Today Will opened the car door with a flourish. ‘Where to, madam?’
‘Oh, shut up,’ she said, climbing in. ‘Let’s go to your place.’
‘Let’s go out, do something,’ he said. ‘What about dinner on the water? There’s a sampan restaurant I go to sometimes. They row you out, cook you a fish.’
‘I have to have dinner at home,’ she said. ‘Martin’s home tonight so I haven’t much time.’
‘Or let’s go up to the Peak and look at the stars.’
‘Were you even listening to me?’ she said, exasperated. ‘I don’t know that I even have time to go to your flat today.’
‘Whatever you want, darling,’ he said. ‘I’ll just drive you home, then, and you can cook Martin a delicious meal.’
‘Stop the car,’ she said.
He drove up on to the side of the road and turned off the engine. ‘As directed,’ he said.
She was suddenly furious. ‘You – you always do whatever I ask, and then it seems like you’re doing what you want to do.’
He looked at her with amusement. ‘I haven’t a clue what you’re talking about,’ he said.
‘Oh, but you have,’ she said. ‘You know exactly what I’m talking about, but you’re pretending … Oh, never mind.’ She raised her hands in surrender. ‘Just take me home,’ she said. ‘You’ve ruined it.’
There had been times when Claire felt she could become a different person.
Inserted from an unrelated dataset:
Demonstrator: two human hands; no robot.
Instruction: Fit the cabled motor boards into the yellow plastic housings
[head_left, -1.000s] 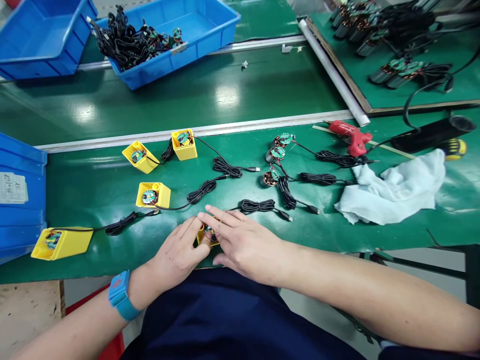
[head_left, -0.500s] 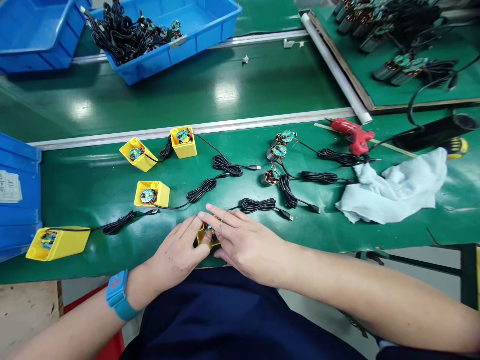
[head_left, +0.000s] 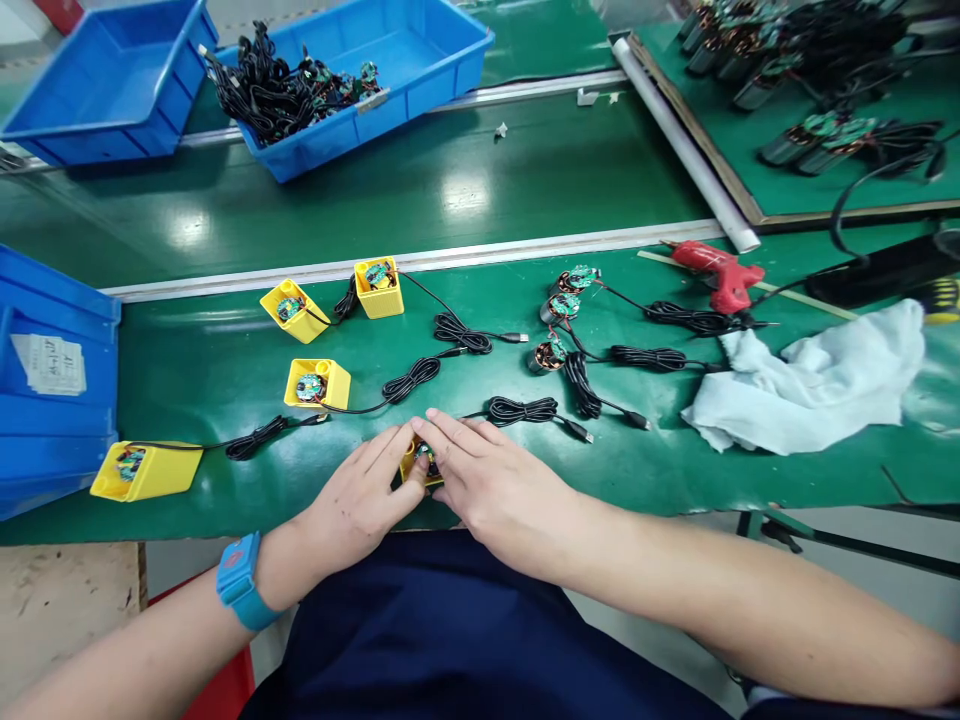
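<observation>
Close to the table's front edge, my left hand (head_left: 366,492) and my right hand (head_left: 499,487) are closed around a yellow plastic housing (head_left: 409,474). Inside it sits a motor with a green circuit board (head_left: 424,455), partly covered by my fingers. My left thumb presses at the board, while the right fingers lie over the housing's far side and hide much of it. A coiled black USB cable (head_left: 523,410) runs from behind the right hand. A blue wrist strap circles my left wrist.
Several filled yellow housings (head_left: 330,385) with cables lie to the left. Beyond my right hand are three motors (head_left: 547,356), a red glue gun (head_left: 716,272) and a pale cloth (head_left: 817,385). Blue bins (head_left: 60,400) stand left and behind; a white tube (head_left: 686,140) lies at the back right.
The whole view has shifted slightly, with the table's things appearing a little further right. Both hands stay on the yellow housing in nearly the same pose.
</observation>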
She sensed it in herself, when someone made a comment at dinner, and she thought of the perfect, acerbic reply, or even something racy, and she felt her mouth opening, her lungs taking in air so she could push out the words, but they never came. She swallowed the thought, and the person she could have become sank down again, weighted by the Claire who was already too evident in the world. She sensed it when she held a glass at a cocktail party and suddenly felt the urge to crush it in her hand. She never did. That hidden person ballooned and deflated so often, the elasticity of possibility slackened over time.
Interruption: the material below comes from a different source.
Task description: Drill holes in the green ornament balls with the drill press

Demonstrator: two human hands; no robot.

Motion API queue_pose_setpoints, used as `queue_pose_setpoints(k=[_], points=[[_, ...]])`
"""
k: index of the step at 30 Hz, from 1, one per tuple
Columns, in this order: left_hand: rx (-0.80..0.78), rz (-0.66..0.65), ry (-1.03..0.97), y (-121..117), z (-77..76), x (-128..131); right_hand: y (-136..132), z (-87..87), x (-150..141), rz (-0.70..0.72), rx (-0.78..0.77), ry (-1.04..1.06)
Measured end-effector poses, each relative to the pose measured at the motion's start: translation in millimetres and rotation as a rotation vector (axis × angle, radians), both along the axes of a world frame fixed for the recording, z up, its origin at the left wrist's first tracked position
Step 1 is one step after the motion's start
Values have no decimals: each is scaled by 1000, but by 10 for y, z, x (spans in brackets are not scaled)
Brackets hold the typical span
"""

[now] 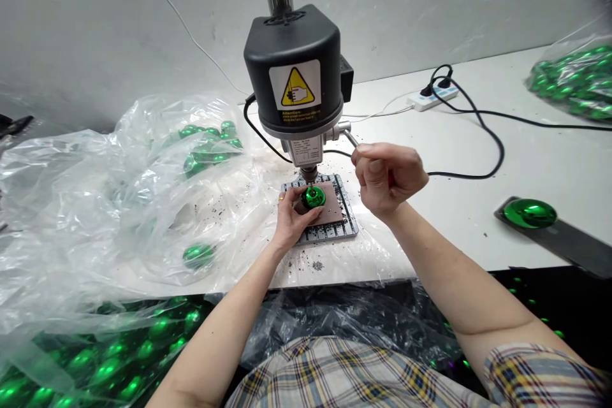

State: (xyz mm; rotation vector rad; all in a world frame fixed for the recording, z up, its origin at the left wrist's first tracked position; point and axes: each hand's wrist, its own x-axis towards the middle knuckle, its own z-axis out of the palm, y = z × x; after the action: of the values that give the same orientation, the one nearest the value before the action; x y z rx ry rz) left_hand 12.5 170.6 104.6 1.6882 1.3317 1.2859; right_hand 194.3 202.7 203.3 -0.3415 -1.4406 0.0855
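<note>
A small bench drill press (pixel 292 70) with a black head and a warning label stands in front of me. Under its chuck (pixel 310 173), a shiny green ball (pixel 314 196) rests on a pinkish-brown board (pixel 333 204). My left hand (pixel 292 215) grips the ball from the left, thumb in front and fingers behind, close below the drill tip. Whether the tip touches the ball I cannot tell. Raised to the right of the machine, my right hand (pixel 389 175) is closed around the metal feed lever (pixel 352 139). Dark shavings lie around the grooved base (pixel 351 227).
Clear plastic bags (pixel 143 204) with green balls spread over the left side. Another bag of green balls (pixel 576 83) sits at the far right. A power strip (pixel 433 97) with black cables lies behind. One green ball (pixel 530 212) rests on a dark flat object (pixel 581 243) at right.
</note>
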Motion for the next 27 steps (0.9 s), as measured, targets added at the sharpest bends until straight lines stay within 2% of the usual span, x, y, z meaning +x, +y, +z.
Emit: queue_pose_setpoints(k=[3, 7, 9, 12, 15, 17, 19, 21, 23, 25, 27], points=[[4, 1, -1, -7, 20, 6, 26, 0, -11, 40, 223, 79], [8, 11, -9, -21, 3, 5, 2, 3, -23, 91, 310, -15], [11, 10, -14, -6, -22, 5, -37, 54, -32, 95, 304, -33], [0, 16, -20, 31, -25, 19, -51, 307, -57, 73, 172, 83], [-2, 25, -29, -55, 64, 51, 46, 725, -82, 70, -118, 153], [60, 63, 25, -280, 144, 57, 135, 974, -97, 112, -293, 144], [198, 26, 127, -649, 175, 29, 191, 1130, -121, 158, -391, 186], [351, -190, 256, -1091, 112, -33, 197, 1189, -154, 197, -420, 244], [379, -467, 418, -1505, -51, -107, 174, 1187, -184, 217, -408, 294], [166, -606, 590, -1804, -277, -168, 153, 1164, -198, 234, -377, 331], [-202, -531, 695, -1958, -493, -197, 149, 1141, -194, 247, -334, 337]])
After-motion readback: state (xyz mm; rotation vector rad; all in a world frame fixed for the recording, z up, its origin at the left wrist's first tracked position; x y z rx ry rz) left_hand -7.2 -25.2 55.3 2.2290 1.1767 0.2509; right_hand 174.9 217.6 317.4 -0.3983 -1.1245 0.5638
But then came Will. She could say to him all the things she thought, as long as it didn’t have anything to do with them, and he didn’t find any of it surprising. He didn’t have an idea of what she should be like. She was a new person – one who could have an affair, one who could be ribald, or sarcastic, or clever, and he was never surprised. She was out of context with him. She was a new person. Sometimes she felt she was in love with the new person she could be, that this affair was an affair with a new Claire, and that Will was just the catalyst.
December 1941
The holidays are coming. Despite the rumblings of war, Hong Kong decks itself out with Christmas lights and decorations. Lane Crawford, store of a million gifts, advertises its genuine English crystal as the perfect present, costume parties are planned, the Drama Club puts on Tea for Three. The air is crisp, the moisture sucked out by the cool, and people walk briskly on the streets. The Wongs, a famous merchant family, are having a grand Diamond Jubilee Party at the Gripps to celebrate their sixtieth anniversary.
‘The new governor’s coming, that Young fellow,’ Trudy says. ‘And the governor of Macau, who’s a great friend of Father’s. I’ve three new dresses arriving today! A yellow silk chiffon to die for! And a grey crêpe-de-Chine, so elegant. Do you mind if I go with Dommie instead of you? You hate these things anyway, don’t you?’
Will shrugs. ‘Fine,’ he says. ‘Doesn’t matter.’
Her eyes narrow. ‘Nothing ever bothers you, does it?’ she says. ‘I used to like that but now I’m not so sure. Well, anyway, my father gave me something today. Something very special.’ She motions him into her bedroom. ‘He said he was going to give it to my mother for their tenth anniversary, but then, you know …’ Her voice trails off. Trudy has always been unsentimental about her mother’s disappearance, but today her voice catches.